• Work to complete:
Pull every line containing "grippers" out of the material below.

• Task material:
-- -- --

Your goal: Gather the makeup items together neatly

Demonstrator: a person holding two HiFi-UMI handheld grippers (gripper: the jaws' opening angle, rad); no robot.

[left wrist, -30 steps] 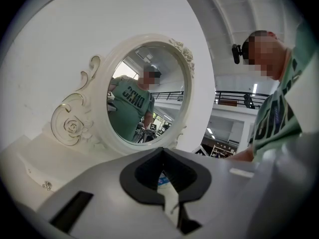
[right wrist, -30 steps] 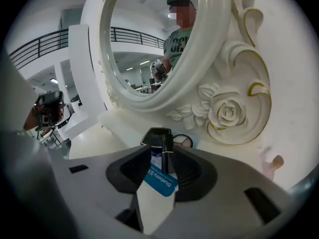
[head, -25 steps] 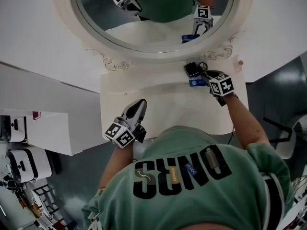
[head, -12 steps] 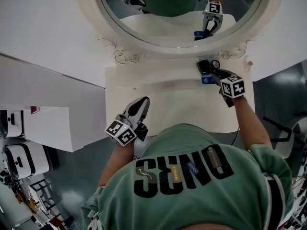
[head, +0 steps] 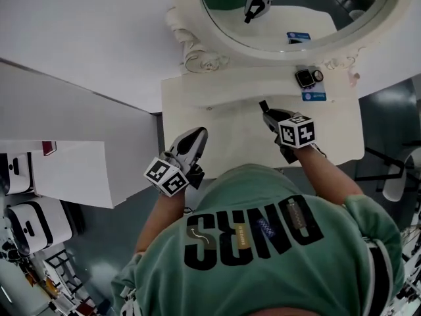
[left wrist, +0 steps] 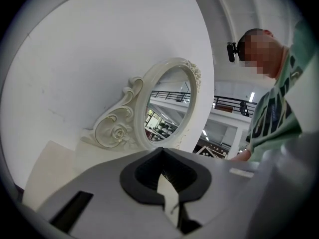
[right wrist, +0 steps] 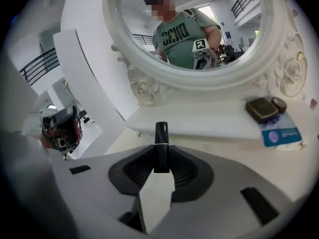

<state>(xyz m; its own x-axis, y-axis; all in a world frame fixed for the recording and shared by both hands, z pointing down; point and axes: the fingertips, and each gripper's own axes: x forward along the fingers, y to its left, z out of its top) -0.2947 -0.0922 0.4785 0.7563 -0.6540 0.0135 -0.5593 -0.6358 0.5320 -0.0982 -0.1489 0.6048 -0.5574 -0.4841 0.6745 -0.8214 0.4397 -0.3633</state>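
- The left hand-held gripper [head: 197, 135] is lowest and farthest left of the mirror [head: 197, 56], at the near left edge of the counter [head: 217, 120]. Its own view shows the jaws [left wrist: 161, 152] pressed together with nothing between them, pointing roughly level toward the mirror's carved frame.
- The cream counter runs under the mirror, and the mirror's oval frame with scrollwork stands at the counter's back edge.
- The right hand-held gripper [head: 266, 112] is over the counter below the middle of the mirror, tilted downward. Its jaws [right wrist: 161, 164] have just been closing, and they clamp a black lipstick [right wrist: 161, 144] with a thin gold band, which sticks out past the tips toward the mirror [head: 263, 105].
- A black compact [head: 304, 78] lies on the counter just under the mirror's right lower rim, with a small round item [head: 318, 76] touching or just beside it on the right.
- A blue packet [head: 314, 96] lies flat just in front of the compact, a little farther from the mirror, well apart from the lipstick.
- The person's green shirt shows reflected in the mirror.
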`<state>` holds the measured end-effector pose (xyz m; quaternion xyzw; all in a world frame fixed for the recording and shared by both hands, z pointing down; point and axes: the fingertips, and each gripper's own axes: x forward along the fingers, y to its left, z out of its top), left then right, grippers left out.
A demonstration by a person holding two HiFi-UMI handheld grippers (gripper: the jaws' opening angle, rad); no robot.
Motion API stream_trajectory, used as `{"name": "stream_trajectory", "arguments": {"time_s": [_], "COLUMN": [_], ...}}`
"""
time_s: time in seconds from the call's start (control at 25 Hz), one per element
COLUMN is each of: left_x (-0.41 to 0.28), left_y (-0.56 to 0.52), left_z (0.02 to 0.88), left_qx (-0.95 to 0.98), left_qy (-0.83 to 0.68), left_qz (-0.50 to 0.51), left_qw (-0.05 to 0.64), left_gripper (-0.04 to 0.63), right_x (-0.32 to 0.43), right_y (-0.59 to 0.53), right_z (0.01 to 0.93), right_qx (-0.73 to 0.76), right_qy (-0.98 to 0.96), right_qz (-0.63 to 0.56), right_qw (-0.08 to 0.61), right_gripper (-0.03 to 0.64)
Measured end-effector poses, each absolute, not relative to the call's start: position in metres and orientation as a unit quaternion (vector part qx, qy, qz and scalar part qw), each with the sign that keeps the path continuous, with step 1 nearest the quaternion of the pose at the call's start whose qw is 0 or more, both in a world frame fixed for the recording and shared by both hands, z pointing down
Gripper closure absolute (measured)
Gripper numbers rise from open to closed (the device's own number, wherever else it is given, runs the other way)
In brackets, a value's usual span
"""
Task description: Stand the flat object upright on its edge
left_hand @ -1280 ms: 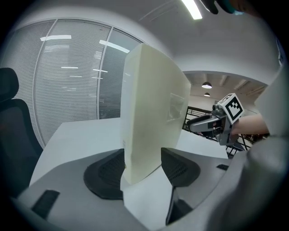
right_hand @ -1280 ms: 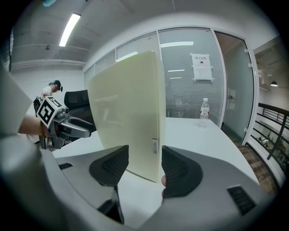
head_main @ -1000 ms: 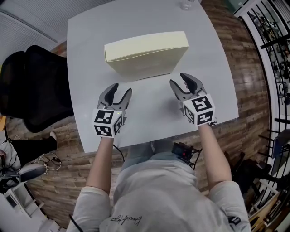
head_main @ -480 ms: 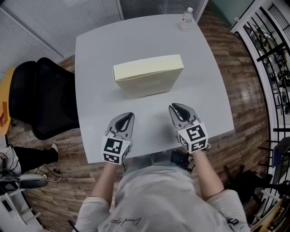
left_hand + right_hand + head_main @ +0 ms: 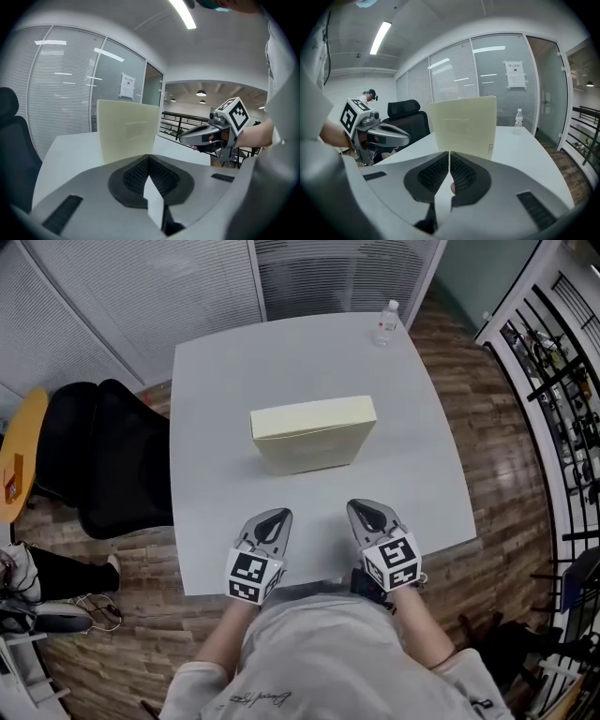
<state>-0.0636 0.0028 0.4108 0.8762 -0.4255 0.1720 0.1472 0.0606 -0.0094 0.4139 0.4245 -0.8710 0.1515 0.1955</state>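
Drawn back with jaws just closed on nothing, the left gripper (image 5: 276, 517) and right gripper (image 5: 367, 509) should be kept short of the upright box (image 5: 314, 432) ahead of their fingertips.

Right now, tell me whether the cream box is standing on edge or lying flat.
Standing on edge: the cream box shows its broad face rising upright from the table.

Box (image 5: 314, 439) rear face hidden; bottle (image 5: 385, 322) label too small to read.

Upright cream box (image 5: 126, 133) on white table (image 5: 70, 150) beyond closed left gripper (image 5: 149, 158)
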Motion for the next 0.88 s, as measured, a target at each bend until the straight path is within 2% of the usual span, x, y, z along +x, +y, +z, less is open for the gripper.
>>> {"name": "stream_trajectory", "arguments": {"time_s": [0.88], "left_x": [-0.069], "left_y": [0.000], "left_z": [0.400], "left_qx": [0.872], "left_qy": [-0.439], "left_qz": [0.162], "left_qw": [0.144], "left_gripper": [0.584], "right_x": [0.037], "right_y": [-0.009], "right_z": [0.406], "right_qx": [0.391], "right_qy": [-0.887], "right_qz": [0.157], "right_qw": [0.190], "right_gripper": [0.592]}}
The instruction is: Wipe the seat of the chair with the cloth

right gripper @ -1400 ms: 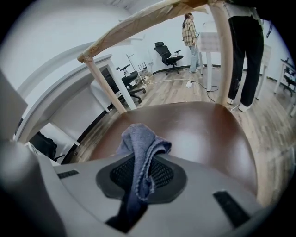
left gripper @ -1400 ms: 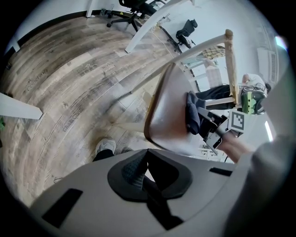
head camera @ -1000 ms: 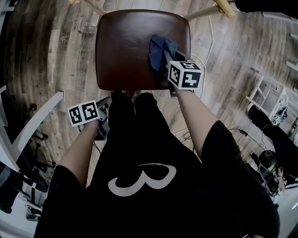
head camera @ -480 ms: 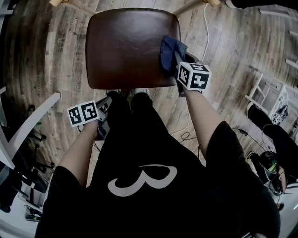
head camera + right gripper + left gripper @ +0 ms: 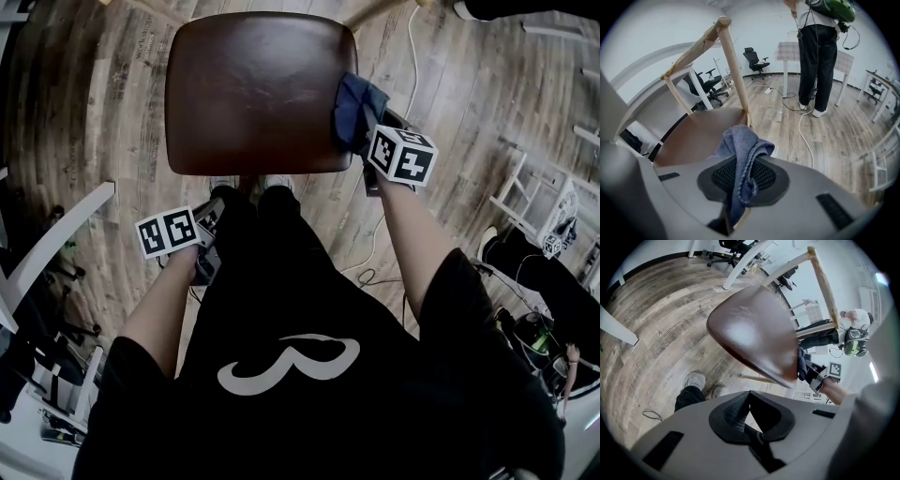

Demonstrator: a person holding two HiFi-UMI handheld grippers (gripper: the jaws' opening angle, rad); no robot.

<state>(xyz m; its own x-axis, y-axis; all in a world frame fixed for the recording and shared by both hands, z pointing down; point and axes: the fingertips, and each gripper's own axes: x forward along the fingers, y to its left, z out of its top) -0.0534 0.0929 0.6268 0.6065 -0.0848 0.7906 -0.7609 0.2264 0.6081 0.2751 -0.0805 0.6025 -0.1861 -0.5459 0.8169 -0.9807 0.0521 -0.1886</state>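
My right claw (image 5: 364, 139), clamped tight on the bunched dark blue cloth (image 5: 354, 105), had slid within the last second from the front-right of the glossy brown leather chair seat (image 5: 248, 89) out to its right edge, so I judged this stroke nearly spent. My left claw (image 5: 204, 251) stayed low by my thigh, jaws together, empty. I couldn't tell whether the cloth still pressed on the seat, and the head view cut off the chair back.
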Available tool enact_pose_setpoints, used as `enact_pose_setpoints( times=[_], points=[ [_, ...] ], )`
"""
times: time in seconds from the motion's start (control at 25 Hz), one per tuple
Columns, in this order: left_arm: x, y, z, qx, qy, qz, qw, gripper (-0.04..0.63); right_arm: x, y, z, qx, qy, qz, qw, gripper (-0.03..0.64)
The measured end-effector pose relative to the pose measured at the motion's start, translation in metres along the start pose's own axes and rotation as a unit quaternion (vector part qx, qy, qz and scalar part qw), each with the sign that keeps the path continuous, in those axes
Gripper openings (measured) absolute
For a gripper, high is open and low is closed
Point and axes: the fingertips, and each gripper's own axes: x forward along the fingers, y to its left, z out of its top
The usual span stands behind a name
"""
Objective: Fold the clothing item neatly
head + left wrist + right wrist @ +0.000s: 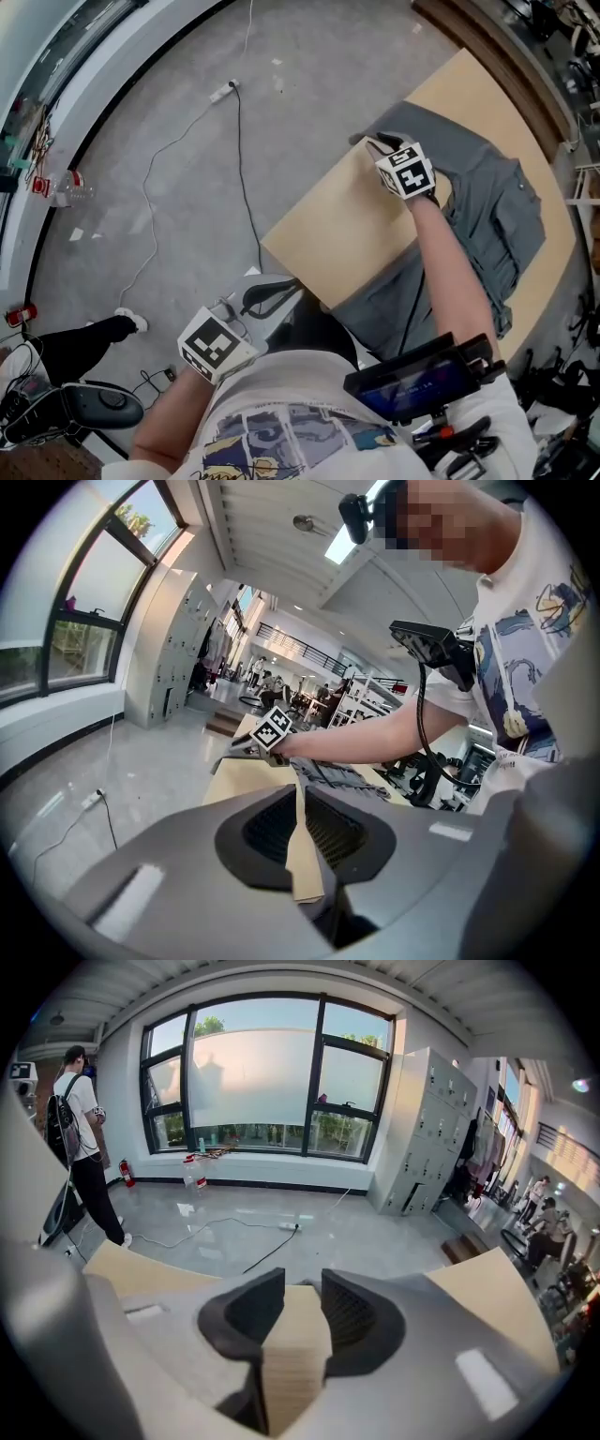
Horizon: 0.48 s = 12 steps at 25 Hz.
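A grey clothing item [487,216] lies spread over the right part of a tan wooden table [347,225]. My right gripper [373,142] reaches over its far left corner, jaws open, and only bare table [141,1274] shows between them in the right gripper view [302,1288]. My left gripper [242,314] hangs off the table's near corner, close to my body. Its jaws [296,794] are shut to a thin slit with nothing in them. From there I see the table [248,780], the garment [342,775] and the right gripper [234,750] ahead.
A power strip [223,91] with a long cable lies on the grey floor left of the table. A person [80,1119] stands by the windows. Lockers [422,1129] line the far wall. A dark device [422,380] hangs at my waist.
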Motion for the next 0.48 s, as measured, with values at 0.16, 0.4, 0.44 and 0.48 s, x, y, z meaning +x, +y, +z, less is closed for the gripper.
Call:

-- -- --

• Written response:
Demonstrator: a person holding two HiFi-UMI handheld grippers (gripper: the jaws' opening angle, rad); no robot.
`<state>` holds the measured end-effector pose (xyz m; quaternion xyzw; all in a world frame fixed for the recording and shared by both hands, z pointing down; point and axes: the fingertips, and each gripper's own axes: x forward along the fingers, y to its left, z out of its top), left then right, grippers left out.
A demonstration by a person holding two HiFi-UMI handheld grippers (gripper: the jaws' opening angle, rad); no robot.
Demonstrator: a person holding two HiFi-UMI handheld grippers (gripper: the jaws' opening angle, rad); no robot.

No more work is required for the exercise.